In the records below, the line with "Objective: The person" opens the range and the line with "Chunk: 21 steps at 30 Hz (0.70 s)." closes it; print that range exactly and nothing else.

[[ RECORD SET, beginning ]]

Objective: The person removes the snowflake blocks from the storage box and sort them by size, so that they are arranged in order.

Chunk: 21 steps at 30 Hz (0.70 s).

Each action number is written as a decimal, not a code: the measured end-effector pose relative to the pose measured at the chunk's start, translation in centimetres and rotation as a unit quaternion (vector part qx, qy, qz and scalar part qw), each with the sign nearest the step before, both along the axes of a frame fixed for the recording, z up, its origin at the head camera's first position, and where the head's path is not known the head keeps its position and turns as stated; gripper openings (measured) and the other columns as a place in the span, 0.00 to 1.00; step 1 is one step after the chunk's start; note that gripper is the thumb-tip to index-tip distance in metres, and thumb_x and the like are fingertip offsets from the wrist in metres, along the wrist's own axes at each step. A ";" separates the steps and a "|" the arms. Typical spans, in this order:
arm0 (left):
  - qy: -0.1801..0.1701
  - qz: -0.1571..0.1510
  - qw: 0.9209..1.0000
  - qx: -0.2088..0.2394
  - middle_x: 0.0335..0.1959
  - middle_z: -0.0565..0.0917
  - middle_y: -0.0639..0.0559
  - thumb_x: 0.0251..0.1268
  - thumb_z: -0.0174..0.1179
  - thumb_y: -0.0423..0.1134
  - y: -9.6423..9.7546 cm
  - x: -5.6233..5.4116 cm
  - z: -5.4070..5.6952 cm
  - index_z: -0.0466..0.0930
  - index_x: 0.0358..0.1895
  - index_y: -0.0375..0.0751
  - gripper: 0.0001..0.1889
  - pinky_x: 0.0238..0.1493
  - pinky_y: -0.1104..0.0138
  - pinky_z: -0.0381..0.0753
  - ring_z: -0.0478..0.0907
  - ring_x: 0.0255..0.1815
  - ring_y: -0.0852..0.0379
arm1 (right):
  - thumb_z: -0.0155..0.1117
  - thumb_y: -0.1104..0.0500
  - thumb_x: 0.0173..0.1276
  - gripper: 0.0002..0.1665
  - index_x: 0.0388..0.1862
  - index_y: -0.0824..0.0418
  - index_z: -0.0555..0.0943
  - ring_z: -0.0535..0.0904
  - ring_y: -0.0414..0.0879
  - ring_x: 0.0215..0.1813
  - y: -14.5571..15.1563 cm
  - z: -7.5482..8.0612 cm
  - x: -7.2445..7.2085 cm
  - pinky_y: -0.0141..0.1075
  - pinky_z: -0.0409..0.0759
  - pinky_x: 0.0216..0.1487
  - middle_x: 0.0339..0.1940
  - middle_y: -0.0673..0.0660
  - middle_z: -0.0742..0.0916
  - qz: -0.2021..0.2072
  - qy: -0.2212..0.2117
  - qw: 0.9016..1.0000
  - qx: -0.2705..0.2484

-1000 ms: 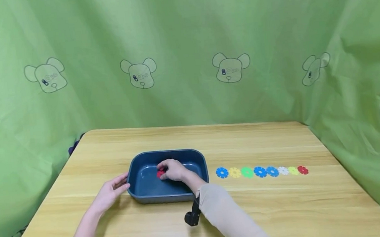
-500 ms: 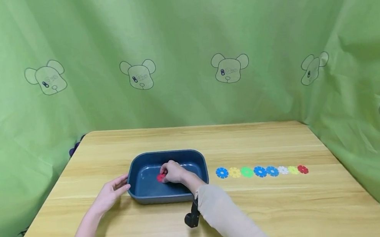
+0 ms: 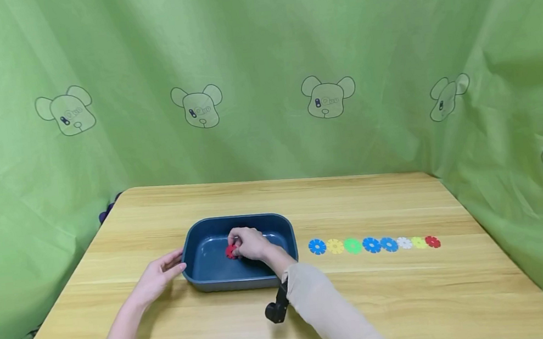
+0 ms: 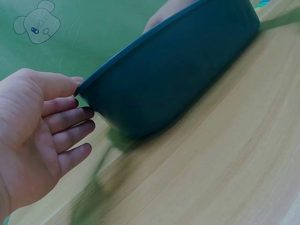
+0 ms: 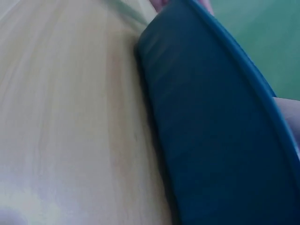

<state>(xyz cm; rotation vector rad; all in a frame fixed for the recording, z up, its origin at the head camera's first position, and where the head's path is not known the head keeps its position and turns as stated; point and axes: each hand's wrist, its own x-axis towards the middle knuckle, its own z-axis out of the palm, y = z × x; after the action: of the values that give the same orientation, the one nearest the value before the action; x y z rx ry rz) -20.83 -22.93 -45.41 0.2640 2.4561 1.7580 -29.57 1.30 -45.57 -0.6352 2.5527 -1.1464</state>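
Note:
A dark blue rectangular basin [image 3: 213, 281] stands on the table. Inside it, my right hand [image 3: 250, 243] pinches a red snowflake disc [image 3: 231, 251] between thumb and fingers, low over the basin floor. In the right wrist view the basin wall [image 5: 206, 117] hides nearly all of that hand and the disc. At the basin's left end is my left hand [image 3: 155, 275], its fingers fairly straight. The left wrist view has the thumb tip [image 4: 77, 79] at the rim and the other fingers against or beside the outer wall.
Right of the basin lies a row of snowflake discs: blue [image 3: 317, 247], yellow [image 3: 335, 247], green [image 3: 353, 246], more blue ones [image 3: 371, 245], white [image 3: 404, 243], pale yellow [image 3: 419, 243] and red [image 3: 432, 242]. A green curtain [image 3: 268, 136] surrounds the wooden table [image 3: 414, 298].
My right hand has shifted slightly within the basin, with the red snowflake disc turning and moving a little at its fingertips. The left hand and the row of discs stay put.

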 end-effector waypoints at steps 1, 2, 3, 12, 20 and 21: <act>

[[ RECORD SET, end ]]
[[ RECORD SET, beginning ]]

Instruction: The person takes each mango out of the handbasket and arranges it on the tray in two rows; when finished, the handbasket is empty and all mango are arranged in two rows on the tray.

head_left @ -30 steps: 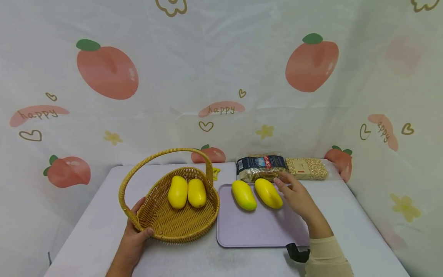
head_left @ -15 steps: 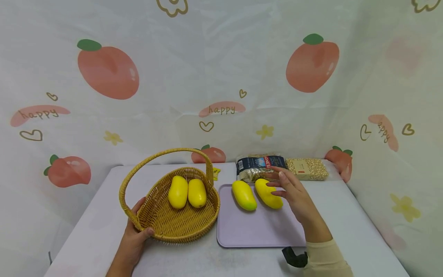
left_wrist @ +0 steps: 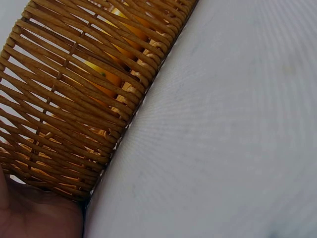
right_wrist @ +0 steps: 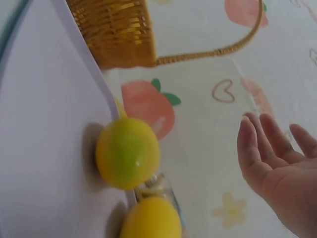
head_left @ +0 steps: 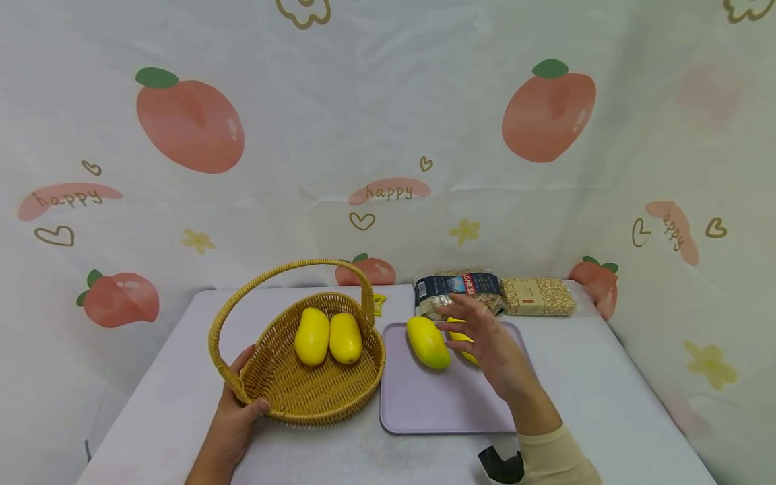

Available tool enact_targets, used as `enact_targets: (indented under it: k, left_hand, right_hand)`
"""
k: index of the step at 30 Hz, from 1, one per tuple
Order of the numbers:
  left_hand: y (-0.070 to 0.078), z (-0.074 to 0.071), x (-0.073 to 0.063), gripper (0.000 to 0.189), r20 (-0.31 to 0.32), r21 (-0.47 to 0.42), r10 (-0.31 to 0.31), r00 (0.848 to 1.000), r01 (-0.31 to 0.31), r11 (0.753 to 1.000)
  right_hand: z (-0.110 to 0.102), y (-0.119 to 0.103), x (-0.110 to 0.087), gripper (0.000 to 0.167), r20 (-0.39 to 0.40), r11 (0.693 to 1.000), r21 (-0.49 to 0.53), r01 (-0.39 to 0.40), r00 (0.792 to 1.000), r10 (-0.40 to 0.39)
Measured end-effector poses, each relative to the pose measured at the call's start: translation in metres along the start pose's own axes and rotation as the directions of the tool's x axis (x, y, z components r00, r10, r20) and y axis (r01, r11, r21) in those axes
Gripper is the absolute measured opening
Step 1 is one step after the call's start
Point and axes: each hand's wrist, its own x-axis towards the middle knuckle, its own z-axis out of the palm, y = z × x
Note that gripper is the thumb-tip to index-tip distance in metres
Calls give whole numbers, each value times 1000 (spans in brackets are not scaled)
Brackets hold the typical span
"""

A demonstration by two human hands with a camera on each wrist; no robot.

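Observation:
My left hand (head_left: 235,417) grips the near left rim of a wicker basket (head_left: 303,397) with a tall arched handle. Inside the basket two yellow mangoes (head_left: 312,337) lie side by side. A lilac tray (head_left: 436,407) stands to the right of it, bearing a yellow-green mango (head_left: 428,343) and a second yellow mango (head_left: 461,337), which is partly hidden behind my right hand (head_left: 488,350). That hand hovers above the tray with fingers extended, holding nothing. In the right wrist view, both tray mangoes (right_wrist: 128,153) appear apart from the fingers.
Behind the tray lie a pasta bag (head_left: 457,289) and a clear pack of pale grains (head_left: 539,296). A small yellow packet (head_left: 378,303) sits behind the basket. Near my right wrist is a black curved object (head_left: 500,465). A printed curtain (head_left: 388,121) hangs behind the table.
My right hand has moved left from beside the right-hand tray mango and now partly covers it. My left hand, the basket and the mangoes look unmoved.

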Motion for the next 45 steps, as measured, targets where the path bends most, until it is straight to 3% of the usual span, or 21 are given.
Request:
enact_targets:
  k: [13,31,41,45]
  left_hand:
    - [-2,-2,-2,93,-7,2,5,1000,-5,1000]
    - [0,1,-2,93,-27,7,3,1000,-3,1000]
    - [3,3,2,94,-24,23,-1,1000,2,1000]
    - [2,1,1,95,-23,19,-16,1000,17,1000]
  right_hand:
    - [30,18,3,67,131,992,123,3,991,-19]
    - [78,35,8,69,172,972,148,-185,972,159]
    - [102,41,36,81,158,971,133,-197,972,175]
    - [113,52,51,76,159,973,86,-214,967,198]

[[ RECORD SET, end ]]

## EXERCISE SOLUTION
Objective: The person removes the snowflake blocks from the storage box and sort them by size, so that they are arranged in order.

Chunk: 21 steps at 30 Hz (0.70 s).

This output requires no further additions.